Peki Çaykaralı 160 aile, yeşil ve sulak köylerini bırakıp, 925 kilometre ötedeki çorak İran sonuna niçin göç etmişti?
Aslında gazetelerin yazdığı üzere ortada mülteci yoktu, devletin iskan siyasetinin sonucuydu bu göç.
Başbakan İsmet İnönü başkanlığındaki Bakanlar Kurulu’nun 1 Temmuz 1964 tarihli kararına dayanıyordu.
Bakanlar Heyeti, Çaykara’ya bağlı Şerah ve Baltacılı’dan 160 ailenin “daha üretken bir hale getirilmeleri maksadıyla, kendi istek ve muvafakatleri” ile Van Özalp’de kendileri için yapılan örnek köyler Dönerdere ve Emek’e yerleştirilmesine karar vermişti.
Devlet, 160 aileye, inşaatında bu köylerden erkeklerin getirilip çalıştırıldığı iki odalı meskenler dışında 150’şer dönüm tarla ve 3500’er lira da kredi vermişti.
Göç kararı, 1956 yılında çıkarılan Ormancılık Kanunu’ndaki bir hususa dayandırılmıştı. Hususa nazaran Bakanlar Heyeti, “kalkınmaya elverişli olmayan orman köylerini, ahalinin isteği ve muvafaketiyle diğer yere kaldırılma” yetkisine sahipti.
Aslında Çaykara, sık sık sel ve heyelan felaketleri yaşanan bir bölgeydi. 1929’daki felakette 146 kişi hayatını kaybetmişti.1959’da bölgede bir sel daha yaşanmıştı.
Bakanlar Kurulu’nun göç kararı da köylerde yapılan incelemelerle hazırlanan raporlara dayandırılmıştı.
Raporlara nazaran köylerin “orman içinde bulunması, arazinin ziraate ve meracılığa elverişli olmaması yüzünden “yerinde kalkınması mümkün değil”di.
Peki birebir durumda pek çok diğer orman köyü varken, neden Çaykara’nın köyleri seçilmişti?
Ve neden Karadeniz köylüleri kendilerine çok yabancı tabiat şartlarına sahip 925 kilometre uzağa İran hududuna kadar taşınmıştı?

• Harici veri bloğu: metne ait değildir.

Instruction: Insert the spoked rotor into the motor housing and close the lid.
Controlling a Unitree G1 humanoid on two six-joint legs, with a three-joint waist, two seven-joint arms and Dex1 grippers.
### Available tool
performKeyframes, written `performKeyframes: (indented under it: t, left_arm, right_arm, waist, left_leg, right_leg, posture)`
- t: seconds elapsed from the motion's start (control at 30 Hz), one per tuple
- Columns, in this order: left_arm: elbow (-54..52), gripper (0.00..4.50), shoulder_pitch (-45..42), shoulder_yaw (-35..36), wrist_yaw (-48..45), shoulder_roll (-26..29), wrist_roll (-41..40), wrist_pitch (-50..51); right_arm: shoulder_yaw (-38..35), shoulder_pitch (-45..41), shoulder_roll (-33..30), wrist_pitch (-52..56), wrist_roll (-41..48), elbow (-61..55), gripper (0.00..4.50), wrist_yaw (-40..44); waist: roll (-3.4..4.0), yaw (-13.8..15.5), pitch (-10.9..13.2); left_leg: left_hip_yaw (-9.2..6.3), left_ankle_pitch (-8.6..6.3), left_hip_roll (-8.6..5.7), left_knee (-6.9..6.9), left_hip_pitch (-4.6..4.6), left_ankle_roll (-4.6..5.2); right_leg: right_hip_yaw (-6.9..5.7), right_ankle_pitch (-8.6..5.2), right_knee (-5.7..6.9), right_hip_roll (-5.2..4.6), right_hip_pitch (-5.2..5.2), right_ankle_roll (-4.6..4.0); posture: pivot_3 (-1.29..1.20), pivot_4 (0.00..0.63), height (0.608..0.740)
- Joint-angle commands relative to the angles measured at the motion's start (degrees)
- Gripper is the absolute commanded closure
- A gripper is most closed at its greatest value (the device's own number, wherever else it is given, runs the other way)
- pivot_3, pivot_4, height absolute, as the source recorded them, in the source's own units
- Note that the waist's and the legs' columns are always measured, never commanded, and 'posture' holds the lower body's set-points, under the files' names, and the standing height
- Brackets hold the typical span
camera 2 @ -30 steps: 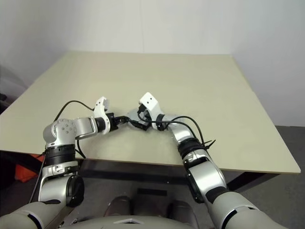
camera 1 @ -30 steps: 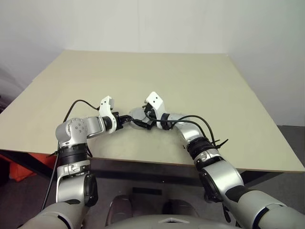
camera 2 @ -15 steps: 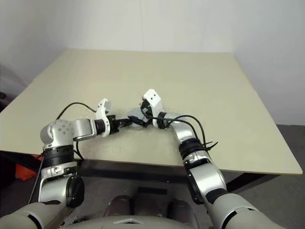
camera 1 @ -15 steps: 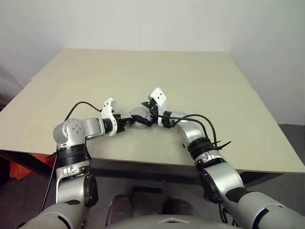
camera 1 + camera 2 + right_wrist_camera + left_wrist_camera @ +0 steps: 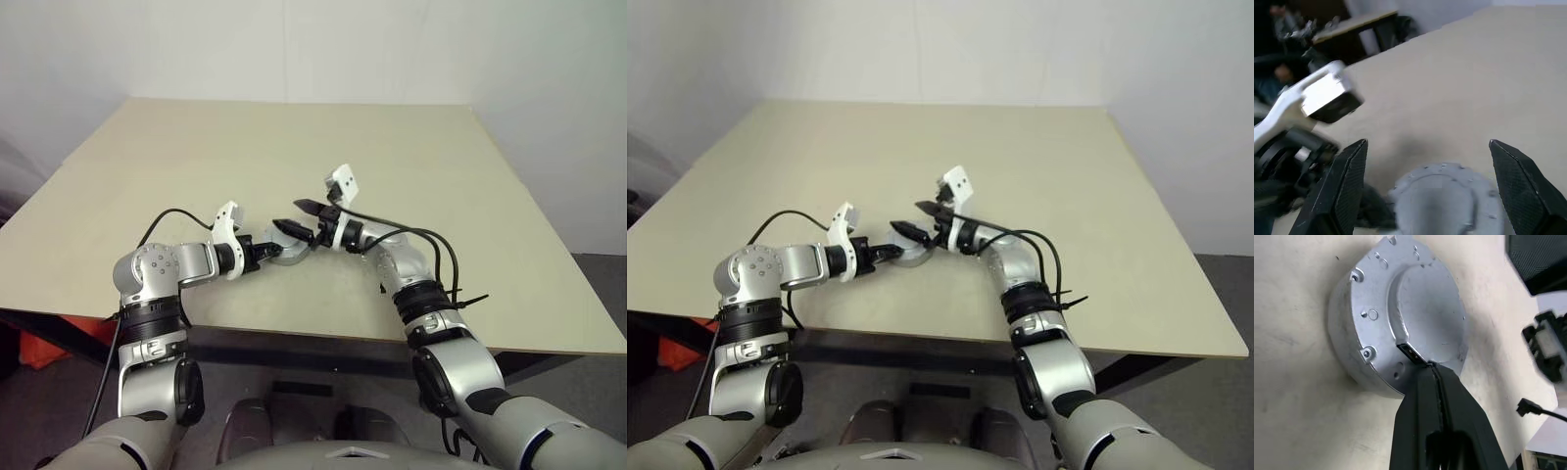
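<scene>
Apparently closed, the motor housing (image 5: 1398, 323) sits on the desk (image 5: 411, 166) near the middle of its near edge, a round silver casing with a screw-dotted upper face and a raised centre section. It looks like rigid cast metal, probably heavy for its bulk and smooth enough to slip, so the side wall across its width seems the safest hold, not the thin rim. The left gripper (image 5: 1434, 374) has its fingers pressed shut together, tips at the housing's edge by a small recess. The right gripper (image 5: 1430, 188) hovers just above with fingers spread wide, empty.
</scene>
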Motion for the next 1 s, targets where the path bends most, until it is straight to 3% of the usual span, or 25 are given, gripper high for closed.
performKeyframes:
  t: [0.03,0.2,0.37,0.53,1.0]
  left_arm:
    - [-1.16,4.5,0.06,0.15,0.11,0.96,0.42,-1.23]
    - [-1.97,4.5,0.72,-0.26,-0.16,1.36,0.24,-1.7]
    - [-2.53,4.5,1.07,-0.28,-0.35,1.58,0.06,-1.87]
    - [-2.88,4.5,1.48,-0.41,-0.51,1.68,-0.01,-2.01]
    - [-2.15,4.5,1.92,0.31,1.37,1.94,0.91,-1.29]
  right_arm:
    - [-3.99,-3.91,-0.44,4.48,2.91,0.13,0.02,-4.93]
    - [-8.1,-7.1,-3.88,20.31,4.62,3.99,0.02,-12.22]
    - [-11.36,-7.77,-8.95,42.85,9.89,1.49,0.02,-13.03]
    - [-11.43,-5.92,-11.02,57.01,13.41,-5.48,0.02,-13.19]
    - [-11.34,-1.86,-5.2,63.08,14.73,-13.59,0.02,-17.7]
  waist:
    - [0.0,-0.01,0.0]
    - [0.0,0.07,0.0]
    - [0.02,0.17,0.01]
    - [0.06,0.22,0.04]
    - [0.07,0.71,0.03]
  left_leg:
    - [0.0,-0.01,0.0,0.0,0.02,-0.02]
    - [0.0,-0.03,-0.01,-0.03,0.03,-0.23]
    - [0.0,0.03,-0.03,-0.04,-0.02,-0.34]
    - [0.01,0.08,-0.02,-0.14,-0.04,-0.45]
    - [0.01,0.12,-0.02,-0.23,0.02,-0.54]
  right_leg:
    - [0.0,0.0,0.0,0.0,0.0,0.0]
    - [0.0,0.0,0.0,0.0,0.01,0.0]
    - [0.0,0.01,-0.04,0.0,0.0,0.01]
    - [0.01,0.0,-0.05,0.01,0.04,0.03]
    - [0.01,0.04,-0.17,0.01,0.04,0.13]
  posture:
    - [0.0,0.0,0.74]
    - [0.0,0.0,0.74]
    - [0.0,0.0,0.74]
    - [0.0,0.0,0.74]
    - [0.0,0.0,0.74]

Kalkınmaya elverişli yer olarak sondaki Van Özalp’in seçilmesinde devrin İnönü hükümetinin Maliye Bakanı Vanlı Ferit Melen’in tesirli olduğu argüman ediliyor.
Ama her ne kadar o günün gazeteleri bu resmi göçü abartılı bir biçimde öven haberler yapsalar hatta toprak ıslahatına benzetseler de o günlerden kalan fotoğraflara ve yaşayanların anılarına bakılırsa köylüler bu göçe çok da gönülden ikna olmamıştı.
Tahta meskenlerde yaşamaya alışmış Çaykaralı köylüler kendileri için yapılmış kerpiçten, toprak tabanlı meskenlerde aylarca uyuyamamış, eşyalarını koydukları sandıkları kırıp, yere taban yapmış, dikmek için yanlarında getirdikleri ağaç fideleri dışında etrafta ağaç olmamasına uzun mühlet alışamamışlardı.
Ama 1965’in sonlarına gerçek, öbür bir Bakanlar Şurası kararıyla yeniden Çaykara’dan daha büyük bir kafile bu kere Suriye hududuna yerleştirilmek üzere yola çıkarıldı.
Çaykara’nın Ulucami, Şahinkaya ve Kabataş köylerinde yaşayan 408 aile devletin organize ettiği bir göçle, 894 kilometre uzaklıktaki Hatay Kırıkhan’a taşındı.
Yine hudut uzunluğunda yaşadıkları topraklara hiç benzemeyen bir yere götürülen Çaykaralı köylülerin bu sefer ikna edense onlara verilen çağdaş konutlardı.
Devlet, İran’dan sonra Suriye sonuna da daha sonra “408 Meskenler Mahallesi” ismini alacak Çaykaralı köylüleri yerleştirmişti.
1973 yılında tekrar Çaykara’ya bağlı Şahinkaya köyünden 61 aile, daha da uzağa, 1400 kilometre öteye, tekrar hudut lakin bu sefer deniz hududundaki Gökçeada’ya taşındı.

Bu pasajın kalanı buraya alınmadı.